Recuerdo habérselo oído decir a Alfredo Pérez Rubalcaba durante una presentación en Getafe: el Estado es lo único que tienen los que no tienen nada, lo único que ampara a quienes por sí no pueden ampararse. A Elon Musk o al jefe actual de la N’drangheta, a cualquier opulento de lícita o ilícita procedencia, por simplificar, no les hace falta el Estado: ya se apañan muy bien solitos. Puede que quienes tienen negocios legales celebren disponer de unas leyes y unos jueces que hagan cumplirlas para preservar sus propiedades de forma menos onerosa, pero si no lo hicieran les bastaría con invertir un poco más en seguridad.

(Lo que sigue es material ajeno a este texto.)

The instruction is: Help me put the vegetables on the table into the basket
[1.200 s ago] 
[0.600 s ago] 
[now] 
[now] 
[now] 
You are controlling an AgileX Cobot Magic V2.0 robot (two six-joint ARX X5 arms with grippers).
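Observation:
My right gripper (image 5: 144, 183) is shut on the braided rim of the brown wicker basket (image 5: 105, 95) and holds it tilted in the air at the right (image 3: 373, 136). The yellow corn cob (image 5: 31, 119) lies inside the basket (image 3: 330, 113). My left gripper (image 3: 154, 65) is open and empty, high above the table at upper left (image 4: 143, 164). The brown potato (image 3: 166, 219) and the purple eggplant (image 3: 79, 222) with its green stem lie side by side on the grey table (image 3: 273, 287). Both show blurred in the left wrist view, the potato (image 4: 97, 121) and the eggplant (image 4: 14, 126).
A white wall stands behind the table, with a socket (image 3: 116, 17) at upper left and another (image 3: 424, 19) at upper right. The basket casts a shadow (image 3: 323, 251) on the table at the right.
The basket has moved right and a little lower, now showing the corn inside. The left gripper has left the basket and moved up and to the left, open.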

Para que el artilugio funcione, y mantenga eficazmente su labor protectora de los más vulnerables, es imprescindible que quienes están llamados a gestionarlo por turno o de consuno, los partidos políticos en un régimen democrático, demuestren un mínimo sentido de Estado. Esto es: una voluntad de preservarlo en lo que puede y debe sustraerse a la contienda ideológica, so pena de debilitarlo y exponerlo a sus enemigos. O, dicho de otro modo, de exponer a ellos a quienes quedan así indefensos.
Lo que vivimos últimamente no nos invita a ser demasiado optimistas. Podemos comenzar por el órdago que en forma de nadadores desesperados le lanzaron a España las autoridades de Marruecos, con un muy cuestionable sentido de la represalia diplomática. Es verdad que se trata de un método low cost, pero los riesgos que implica para la integridad de las personas hacen que resulte desaconsejable para cualquier país que no se haya apeado de su propia dignidad. Ante un desafío tal, esperaría uno que hubiera un cierre de filas en torno al Gobierno, en defensa no sólo de las fronteras, sino de los nadadores y los ceutíes.
No fue así, en absoluto. El primer partido de la oposición culpó al Gobierno (con razón o sin ella, no era el día). En el Parlamento hubo diputados denigrando a nuestros militares por jugársela para salvar y contener a los fugitivos sin hacer alarde de fuerza, con una delicadeza que propició fotos que han dado la vuelta al mundo y que dejan en evidencia a los instigadores de la oleada, hasta el punto de inducirlos a detenerla. Y qué decir del resentido de Waterloo, aprovechando la oportunidad de vomitar su odio al país que lo puso en su sitio, la nada donde sobrevive a duras penas. No tendría importancia si no estuviera moviendo los hilos que van a gobernar a varios millones de españoles.
Esa es la segunda mala noticia para el Estado. Ya tenemos otra vez al frente de la Generalitat, que lo representa y encarna en Cataluña, a los enemigos de la mitad de los catalanes y del resto de los españoles. Unos dizque gestores que sólo aspiran a gestionar la confrontación que conduzca al desgarro y destruya el Estado que les estorba para mejor ejercer su poder omnímodo sobre los vulnerables del lugar: los no independentistas. Y lograr de paso que la maquinaria común funcione a medio gas, gripada por quienes no tienen más misión en la vida que sabotearla.
La tercera noticia que demuestra lo ayunos que estamos de ese sentido del Estado que tan desesperadamente necesitamos, sobre todo en beneficio de los más frágiles de entre nosotros, es lo sucedido con el plan España 2050. El texto, inspirado por este mismo sentido al que venimos aludiendo, lo que podría ser una buena noticia, se desfonda y se deshilacha, una vez más, en la reyerta partidista de quienes parecen tener más afán de socavar el edificio de todos que de apuntalarlo y hacerlo más sólido.
Es posible que no haya estado el Gobierno fino a la hora de comunicarlo, a través de una puesta en escena que parecía más dirigida a remontar las horas bajas en que se ha precipitado tras debacle madrileña. Pero la mofa y el encarnizamiento devalúan y banalizan tristemente un ejercicio pertinente. Y así seguimos.